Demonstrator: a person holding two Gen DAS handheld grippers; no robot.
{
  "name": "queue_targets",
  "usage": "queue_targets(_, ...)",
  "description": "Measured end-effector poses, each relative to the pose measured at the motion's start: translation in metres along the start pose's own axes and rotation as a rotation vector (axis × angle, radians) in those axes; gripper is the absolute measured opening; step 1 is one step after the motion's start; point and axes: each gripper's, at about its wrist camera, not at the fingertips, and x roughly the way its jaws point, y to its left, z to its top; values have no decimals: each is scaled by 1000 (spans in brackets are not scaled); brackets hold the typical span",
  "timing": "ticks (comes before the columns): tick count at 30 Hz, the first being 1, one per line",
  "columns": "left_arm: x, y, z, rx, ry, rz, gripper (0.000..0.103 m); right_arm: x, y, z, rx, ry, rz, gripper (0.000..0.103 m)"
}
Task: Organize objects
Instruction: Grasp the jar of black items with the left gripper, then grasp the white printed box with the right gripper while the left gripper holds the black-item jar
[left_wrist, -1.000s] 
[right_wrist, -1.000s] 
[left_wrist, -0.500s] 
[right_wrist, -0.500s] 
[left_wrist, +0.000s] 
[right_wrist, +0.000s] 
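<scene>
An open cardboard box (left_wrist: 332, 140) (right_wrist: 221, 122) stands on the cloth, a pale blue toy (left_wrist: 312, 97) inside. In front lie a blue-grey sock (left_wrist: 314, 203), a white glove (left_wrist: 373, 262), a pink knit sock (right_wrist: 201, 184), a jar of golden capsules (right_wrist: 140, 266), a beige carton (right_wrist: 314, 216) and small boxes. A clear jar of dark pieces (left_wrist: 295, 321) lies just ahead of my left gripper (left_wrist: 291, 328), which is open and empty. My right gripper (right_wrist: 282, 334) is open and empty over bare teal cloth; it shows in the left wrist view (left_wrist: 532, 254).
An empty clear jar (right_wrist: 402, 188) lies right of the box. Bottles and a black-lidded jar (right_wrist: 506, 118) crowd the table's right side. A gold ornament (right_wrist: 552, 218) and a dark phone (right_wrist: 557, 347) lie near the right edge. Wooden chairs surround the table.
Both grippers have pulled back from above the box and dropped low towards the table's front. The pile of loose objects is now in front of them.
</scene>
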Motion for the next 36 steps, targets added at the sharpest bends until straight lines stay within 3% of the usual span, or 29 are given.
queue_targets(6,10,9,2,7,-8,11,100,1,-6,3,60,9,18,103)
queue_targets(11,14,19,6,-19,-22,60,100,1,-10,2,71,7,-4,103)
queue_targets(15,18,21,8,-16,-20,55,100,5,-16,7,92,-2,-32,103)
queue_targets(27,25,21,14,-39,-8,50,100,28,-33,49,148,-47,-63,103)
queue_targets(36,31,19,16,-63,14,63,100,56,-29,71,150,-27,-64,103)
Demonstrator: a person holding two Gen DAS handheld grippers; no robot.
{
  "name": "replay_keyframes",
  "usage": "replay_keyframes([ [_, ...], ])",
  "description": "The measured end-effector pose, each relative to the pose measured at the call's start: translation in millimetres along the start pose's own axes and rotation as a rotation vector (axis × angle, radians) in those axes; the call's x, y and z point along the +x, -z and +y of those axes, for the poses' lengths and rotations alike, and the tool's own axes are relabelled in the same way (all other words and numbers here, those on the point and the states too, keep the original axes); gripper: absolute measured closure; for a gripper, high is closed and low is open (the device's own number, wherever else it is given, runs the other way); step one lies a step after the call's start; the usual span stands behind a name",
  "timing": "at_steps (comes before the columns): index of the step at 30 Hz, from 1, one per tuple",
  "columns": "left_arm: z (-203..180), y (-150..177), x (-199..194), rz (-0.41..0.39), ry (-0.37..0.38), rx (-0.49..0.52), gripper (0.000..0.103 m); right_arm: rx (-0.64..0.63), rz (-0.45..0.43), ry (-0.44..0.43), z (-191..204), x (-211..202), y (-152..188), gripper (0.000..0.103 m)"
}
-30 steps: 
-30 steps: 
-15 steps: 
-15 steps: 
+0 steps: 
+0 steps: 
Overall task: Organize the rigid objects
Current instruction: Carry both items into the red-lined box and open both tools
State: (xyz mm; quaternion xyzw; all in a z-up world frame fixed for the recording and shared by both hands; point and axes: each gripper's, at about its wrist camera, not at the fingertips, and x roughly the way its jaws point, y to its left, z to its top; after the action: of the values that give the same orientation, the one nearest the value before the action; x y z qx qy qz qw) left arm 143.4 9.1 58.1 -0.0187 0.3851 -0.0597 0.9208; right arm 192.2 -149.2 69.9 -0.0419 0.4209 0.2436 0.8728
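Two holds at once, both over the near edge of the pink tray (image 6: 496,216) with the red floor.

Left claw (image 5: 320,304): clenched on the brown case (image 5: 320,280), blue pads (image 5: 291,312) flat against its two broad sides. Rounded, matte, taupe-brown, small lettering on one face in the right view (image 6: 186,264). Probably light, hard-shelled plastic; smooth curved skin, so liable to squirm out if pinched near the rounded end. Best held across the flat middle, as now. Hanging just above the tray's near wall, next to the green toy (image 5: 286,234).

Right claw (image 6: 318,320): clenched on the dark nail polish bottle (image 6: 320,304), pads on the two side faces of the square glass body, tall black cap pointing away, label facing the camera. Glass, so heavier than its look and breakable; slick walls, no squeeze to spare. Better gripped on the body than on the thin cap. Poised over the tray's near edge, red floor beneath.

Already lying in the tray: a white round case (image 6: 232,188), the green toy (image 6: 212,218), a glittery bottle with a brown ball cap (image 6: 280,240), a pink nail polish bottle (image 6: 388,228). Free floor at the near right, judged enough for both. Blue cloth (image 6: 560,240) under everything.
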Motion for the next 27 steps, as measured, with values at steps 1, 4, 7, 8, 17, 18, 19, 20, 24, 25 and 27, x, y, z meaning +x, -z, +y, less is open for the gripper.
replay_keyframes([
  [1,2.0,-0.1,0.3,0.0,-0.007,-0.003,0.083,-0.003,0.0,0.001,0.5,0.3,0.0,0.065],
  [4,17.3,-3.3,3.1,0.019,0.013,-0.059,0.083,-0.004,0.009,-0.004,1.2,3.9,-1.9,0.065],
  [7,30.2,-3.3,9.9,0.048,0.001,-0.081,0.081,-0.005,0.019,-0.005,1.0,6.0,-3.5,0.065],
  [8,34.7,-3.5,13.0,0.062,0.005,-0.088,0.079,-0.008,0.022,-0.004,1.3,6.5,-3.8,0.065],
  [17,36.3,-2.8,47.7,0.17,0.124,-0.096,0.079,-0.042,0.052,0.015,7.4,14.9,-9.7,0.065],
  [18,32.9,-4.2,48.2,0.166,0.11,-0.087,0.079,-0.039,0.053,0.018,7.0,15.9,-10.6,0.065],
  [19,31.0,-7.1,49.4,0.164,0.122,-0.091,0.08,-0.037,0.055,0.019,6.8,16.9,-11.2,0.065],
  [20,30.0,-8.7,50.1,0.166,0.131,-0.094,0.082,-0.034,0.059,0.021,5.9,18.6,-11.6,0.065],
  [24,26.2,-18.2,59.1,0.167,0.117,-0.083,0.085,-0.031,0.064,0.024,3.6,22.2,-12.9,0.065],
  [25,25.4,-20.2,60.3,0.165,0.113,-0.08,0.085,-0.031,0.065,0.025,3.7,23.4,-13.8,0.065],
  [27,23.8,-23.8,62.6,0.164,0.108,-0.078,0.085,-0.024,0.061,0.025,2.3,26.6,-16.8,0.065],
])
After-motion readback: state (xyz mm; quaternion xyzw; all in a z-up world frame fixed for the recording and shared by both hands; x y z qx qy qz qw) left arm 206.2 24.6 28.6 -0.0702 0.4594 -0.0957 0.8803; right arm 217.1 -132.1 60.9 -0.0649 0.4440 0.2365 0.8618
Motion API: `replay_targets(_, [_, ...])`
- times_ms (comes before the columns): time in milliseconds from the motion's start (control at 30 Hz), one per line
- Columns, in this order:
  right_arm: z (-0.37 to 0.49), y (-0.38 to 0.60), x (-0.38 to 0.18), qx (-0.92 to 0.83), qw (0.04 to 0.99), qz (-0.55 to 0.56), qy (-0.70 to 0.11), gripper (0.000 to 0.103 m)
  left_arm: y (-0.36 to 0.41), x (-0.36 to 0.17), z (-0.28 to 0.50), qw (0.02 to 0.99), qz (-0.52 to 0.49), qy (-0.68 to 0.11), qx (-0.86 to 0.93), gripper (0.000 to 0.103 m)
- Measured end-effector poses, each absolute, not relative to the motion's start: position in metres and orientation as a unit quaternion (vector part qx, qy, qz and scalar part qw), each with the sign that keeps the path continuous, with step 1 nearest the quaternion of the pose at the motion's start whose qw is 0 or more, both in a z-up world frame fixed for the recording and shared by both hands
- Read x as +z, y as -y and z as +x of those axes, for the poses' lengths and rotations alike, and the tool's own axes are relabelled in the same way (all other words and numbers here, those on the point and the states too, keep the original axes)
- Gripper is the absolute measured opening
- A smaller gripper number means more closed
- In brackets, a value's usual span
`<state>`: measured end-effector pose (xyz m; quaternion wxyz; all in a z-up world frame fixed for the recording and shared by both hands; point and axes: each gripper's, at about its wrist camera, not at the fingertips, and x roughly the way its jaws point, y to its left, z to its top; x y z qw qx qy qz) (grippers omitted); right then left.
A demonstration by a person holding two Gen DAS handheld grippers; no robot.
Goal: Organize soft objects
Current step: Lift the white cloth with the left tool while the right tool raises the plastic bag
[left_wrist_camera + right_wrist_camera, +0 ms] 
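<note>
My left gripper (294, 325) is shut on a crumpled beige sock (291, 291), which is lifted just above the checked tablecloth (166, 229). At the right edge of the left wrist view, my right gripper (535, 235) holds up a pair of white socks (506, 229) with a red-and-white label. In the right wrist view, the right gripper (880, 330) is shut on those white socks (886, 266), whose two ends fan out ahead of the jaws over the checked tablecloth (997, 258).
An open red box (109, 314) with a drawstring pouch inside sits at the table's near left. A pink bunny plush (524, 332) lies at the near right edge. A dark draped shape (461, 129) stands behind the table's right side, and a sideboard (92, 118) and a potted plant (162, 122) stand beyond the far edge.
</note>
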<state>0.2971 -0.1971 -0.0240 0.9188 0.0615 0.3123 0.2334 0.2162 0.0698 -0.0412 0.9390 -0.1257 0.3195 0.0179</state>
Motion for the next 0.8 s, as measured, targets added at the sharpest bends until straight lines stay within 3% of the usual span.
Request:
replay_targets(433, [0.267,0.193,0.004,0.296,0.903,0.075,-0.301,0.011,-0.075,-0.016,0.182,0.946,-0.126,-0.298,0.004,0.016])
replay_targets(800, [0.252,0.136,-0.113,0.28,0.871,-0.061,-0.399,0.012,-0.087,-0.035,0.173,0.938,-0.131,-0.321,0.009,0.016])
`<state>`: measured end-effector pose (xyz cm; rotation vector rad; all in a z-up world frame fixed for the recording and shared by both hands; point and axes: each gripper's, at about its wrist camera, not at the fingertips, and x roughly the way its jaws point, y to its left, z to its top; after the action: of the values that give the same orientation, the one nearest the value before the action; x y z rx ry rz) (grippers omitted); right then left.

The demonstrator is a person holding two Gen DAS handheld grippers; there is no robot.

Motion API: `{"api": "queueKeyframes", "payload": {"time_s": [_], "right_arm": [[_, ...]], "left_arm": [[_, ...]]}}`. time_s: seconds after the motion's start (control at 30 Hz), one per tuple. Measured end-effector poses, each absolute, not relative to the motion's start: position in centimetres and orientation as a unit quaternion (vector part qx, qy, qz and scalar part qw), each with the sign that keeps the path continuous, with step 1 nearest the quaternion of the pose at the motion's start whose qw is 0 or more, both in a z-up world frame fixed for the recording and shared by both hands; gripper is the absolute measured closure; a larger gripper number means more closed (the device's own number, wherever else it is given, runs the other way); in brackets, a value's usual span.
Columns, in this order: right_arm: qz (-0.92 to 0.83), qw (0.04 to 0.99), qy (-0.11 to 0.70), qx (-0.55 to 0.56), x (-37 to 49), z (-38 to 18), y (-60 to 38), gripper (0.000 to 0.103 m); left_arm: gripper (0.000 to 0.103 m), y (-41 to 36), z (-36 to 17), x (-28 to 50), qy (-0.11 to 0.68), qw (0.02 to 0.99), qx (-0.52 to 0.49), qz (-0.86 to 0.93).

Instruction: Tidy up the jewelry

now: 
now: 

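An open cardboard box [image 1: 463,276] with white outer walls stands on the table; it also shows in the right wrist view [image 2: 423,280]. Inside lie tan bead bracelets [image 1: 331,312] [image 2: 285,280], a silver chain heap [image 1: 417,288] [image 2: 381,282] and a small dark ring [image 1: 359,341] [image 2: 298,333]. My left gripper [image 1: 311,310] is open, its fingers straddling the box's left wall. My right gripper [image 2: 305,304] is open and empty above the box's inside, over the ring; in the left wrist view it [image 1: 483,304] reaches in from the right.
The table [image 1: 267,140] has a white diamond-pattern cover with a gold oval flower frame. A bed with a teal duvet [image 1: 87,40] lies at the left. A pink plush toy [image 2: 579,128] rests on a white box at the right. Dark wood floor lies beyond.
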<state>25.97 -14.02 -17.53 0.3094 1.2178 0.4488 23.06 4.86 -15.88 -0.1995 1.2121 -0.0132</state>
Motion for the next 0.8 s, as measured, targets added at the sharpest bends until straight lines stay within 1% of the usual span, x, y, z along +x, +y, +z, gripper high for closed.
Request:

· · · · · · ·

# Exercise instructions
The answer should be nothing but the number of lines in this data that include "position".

# Result
2